◆ Task goal ◆
Reproduce every line that appears below, precisely and completely.

◆ Collected material ◆
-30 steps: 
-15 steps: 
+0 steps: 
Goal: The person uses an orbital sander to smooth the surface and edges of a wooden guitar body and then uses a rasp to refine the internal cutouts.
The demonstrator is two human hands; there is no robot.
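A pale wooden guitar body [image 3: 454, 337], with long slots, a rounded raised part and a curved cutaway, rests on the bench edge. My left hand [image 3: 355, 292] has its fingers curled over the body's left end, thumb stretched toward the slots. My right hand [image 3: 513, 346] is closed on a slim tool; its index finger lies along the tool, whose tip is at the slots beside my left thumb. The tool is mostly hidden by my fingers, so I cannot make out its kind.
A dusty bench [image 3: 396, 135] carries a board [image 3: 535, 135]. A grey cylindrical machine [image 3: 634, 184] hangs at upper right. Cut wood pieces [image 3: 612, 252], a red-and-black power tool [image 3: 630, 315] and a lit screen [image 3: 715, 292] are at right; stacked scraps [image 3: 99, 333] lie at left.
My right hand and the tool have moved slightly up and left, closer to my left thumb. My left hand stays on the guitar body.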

◆ Answer to this exercise ◆
-30 steps: 
-15 steps: 
+0 steps: 
Goal: The person uses an orbital sander to smooth the surface and edges of a wooden guitar body and then uses a rasp to refine the internal cutouts.
The demonstrator is two human hands; there is no robot.
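A pale wooden guitar body [image 3: 454, 337], with long slots, a rounded raised part and a curved cutaway, rests on the bench edge. My left hand [image 3: 355, 292] has its fingers curled over the body's left end, thumb stretched toward the slots. My right hand [image 3: 513, 346] is closed on a slim tool; its index finger lies along the tool, whose tip is at the slots beside my left thumb. The tool is mostly hidden by my fingers, so I cannot make out its kind.
A dusty bench [image 3: 396, 135] carries a board [image 3: 535, 135]. A grey cylindrical machine [image 3: 634, 184] hangs at upper right. Cut wood pieces [image 3: 612, 252], a red-and-black power tool [image 3: 630, 315] and a lit screen [image 3: 715, 292] are at right; stacked scraps [image 3: 99, 333] lie at left.
My right hand and the tool have moved slightly up and left, closer to my left thumb. My left hand stays on the guitar body.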

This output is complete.